Biography:
Francesco Nevola
Francesco Nevola is an independent scholar based in Cortona, Italy. He is currently working on the catalogue raisonné of the drawings in public collections by Giovanni Battista Piranesi. Since 2016 he has collaborated regularly with the Gemälde Alter Meister department of Dorotheum GmbH & Co KG.
Francesco is the author of Giovanni Battista Piranesi: the Grotteschi, the early years1720-1750, Rome 2009 (Italian translation: Giovanni Battista Piranesi: i Grotteschi, gli anni giovanilli 1720-1750 ‘troppo pittore…per essere incisore’ Rome 2010): this work is an extensive text-based elucidation of Piranesi’s suite of prints from the 1740s positioning these ‘perplexing works of fantasy’ as both pivotal works in the artist’s career and as a significant contribution, in the form of contemporary allegory, to the socio-political events that shaped his age. He is also the author of the architectural monographs Il Palazzo della Consulta e l’architettura romana di Ferdinando Fuga, Rome 2004 and Soane’s Favourite Subject: The Story of Dulwich Picture Gallery, London 2000 (published to accompany the exhibition, curated by the author, held at Dulwich Picture Gallery, May – July 2000).
He is the contributing editor, organiser and project initiator of Giovanni Battista Piranesi: Predecessors, Contemporaries and Successors. Studies in honour of John Wilton-Ely, a cura di Francesco Nevola, in Studi sul Settecento Romano XXXII / Università di Roma ‘La Sapienza’, Roma 2016 and with Anne Marie Leander-Touati he was co-organiser of the symposium Giovanni Battista Piranesi: Predecessors, Contemporaries and Successors, hosted and sponsored by The Royal Swedish Academy of Letters, History and Antiquities, Stockholm: 2nd to 4th September 2015.
He is the copy-editor of The Drawings of Giorgio Vasari, Florian Hearb, Rome 2015 and The Drawings of Pietro da Cortona, Rome (forthcoming).

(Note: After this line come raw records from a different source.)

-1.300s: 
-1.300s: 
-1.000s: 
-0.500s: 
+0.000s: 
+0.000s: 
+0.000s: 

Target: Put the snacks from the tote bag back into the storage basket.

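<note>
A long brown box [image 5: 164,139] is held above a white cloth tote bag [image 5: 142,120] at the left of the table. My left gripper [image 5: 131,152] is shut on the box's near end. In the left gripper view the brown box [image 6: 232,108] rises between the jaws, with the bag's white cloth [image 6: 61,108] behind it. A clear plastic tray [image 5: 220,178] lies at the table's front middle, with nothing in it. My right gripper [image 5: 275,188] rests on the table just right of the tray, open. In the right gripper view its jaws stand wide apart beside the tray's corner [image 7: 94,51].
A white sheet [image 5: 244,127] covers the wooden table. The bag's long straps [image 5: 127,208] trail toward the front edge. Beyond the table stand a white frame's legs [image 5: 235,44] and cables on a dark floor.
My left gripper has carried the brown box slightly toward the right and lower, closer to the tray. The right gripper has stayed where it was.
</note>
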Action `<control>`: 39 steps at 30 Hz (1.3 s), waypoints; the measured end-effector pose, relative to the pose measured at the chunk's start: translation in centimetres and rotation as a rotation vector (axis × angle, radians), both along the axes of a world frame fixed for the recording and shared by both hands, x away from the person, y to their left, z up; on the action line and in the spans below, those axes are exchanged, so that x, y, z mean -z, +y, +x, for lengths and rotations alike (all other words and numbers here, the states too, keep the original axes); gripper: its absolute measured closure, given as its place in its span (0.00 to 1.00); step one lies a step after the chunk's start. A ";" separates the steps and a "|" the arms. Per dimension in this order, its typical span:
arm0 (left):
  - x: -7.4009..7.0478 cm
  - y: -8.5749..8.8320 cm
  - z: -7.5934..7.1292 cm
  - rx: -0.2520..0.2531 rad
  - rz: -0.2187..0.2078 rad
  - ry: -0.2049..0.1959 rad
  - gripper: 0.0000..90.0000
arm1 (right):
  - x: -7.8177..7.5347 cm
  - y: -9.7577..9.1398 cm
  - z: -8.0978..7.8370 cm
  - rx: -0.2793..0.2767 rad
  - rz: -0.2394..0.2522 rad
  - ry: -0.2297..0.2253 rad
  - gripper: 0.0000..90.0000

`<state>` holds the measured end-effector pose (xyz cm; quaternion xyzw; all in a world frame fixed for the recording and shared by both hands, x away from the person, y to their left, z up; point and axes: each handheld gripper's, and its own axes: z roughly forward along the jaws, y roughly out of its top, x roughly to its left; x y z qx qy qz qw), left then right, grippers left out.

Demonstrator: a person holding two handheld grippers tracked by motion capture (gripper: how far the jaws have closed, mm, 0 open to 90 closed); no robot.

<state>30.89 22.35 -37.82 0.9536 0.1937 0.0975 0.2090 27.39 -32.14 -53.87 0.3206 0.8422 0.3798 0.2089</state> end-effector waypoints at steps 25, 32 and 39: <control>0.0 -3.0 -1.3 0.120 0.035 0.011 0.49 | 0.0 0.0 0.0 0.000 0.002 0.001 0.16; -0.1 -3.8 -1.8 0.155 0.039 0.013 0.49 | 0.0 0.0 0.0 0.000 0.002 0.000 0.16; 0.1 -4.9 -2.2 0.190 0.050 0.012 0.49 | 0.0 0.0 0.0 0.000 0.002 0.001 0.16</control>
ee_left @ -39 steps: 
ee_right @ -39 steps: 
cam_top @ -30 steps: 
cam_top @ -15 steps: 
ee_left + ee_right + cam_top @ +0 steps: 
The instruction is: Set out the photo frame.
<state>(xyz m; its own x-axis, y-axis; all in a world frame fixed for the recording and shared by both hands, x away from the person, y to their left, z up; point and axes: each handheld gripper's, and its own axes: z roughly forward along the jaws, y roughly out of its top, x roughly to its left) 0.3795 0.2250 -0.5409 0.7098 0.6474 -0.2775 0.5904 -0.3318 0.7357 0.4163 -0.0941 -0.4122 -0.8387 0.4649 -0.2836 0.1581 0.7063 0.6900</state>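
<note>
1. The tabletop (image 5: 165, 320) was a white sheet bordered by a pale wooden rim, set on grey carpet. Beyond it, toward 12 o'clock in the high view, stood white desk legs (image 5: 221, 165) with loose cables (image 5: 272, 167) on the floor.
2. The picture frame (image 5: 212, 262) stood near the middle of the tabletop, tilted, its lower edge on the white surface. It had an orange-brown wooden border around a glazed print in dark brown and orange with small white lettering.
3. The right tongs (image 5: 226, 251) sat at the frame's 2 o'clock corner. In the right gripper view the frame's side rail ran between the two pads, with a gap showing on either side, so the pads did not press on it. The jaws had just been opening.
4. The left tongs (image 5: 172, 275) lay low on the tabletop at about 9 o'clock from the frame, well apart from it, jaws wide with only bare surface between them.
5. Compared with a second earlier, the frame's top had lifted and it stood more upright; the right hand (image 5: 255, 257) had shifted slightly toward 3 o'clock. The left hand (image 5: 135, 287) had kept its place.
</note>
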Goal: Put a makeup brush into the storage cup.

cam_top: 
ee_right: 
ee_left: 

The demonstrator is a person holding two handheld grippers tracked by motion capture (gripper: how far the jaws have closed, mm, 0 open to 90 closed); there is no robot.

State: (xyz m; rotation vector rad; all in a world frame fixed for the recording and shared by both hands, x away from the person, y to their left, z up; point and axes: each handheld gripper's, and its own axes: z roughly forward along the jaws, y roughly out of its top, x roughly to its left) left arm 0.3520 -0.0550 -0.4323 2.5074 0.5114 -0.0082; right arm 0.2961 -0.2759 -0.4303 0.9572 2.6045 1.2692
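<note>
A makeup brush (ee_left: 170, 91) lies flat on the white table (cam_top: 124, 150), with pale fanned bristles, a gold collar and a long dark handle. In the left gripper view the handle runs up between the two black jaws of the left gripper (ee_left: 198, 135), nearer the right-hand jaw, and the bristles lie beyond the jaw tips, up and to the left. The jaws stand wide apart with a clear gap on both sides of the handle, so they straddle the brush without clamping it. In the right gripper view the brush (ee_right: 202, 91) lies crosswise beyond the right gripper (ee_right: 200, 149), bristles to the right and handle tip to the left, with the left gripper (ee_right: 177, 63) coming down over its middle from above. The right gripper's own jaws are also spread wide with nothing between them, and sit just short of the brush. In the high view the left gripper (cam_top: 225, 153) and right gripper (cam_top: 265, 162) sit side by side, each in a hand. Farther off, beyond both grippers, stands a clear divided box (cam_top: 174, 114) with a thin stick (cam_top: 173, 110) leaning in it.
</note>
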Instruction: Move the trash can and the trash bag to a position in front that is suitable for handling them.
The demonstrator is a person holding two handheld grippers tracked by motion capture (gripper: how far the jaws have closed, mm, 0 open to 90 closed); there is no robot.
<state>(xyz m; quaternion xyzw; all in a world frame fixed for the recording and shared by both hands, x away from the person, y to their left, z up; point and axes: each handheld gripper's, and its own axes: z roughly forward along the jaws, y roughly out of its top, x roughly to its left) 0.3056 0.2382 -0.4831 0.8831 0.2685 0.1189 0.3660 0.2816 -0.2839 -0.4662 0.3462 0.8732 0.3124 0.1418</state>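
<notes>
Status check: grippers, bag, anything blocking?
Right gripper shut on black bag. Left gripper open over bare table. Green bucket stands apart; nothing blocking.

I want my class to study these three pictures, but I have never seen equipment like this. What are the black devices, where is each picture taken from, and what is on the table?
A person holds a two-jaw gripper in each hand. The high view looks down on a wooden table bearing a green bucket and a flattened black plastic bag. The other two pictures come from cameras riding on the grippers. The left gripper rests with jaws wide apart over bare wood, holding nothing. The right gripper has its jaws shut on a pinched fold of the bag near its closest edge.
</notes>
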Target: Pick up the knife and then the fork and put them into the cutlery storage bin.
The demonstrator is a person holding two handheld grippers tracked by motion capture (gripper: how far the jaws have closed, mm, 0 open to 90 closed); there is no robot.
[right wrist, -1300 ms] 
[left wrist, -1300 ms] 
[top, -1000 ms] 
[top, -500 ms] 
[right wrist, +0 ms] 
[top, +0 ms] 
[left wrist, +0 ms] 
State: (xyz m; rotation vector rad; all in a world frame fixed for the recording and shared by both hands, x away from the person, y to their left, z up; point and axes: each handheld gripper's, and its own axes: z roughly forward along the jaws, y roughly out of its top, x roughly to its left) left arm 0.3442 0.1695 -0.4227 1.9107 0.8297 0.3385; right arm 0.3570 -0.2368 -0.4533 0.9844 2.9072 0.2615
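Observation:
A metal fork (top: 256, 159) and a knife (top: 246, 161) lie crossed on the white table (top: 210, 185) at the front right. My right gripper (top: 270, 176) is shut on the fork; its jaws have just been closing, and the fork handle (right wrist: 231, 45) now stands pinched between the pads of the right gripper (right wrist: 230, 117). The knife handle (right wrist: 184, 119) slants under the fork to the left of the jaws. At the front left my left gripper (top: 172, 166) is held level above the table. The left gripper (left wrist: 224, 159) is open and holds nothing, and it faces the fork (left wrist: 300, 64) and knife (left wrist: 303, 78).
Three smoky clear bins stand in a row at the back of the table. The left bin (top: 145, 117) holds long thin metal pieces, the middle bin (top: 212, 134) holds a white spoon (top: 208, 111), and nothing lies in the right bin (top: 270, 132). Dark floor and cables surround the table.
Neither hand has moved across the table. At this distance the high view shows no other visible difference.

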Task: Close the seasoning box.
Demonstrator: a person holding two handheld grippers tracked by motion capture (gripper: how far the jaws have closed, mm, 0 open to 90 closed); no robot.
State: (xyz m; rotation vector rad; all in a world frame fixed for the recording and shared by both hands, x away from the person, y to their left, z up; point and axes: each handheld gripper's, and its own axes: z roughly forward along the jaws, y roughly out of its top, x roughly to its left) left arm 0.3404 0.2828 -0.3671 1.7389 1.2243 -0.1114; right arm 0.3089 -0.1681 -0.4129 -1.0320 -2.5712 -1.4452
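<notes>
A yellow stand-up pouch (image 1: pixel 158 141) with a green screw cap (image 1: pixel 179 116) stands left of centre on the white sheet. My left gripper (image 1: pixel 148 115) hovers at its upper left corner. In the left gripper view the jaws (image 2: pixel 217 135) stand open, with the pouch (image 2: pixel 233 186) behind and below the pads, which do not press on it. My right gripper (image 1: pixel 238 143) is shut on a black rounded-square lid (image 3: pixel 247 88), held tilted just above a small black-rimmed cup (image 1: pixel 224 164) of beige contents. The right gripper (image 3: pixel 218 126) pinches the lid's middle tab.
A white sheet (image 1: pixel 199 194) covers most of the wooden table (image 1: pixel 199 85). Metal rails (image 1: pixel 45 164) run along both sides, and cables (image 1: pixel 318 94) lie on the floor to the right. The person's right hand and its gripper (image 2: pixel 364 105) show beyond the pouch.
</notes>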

He is the translator of several monographic art books including: I dipinti del Guercino, Luigi Salerno, Rome 1988, new edition revised and enlarged by Nicholas Turner, Rome 2017; Storia di Una Galleria Romana. La Genealogia degli Dèi di Jacopo Zucchi e le Famiglie Rucellai, Caetani, Ruspoli, Memmo, a cura di Anna D’Amelio, Rome, 2013; Opere d’Arte dalle Collezioni di Ascoli Piceno: la Pinacoteca Civica e il Museo Diocesano. Scoperte, ricerche e nuove proposte, a cura di Stefano Papetti, Rome 2012.
Francesco was previously co-director of the commercial project space Teverina Fine Art, Cortona, Italy a platform for emerging Italian and international contemporary artists (2009-2014); he has catalogued old master works held by English Heritage in London and the South East for the National Inventory Research Project (2004-2008); he curated the exhibition Celebrating the Sea (December 2005 – June 2006) at the Russell-Cotes Museum and Art Gallery, Bournemouth; he was assistant curator of Dulwich Picture Gallery, from 1996 to 2001. He studied at University College London and at the Courtauld Institute.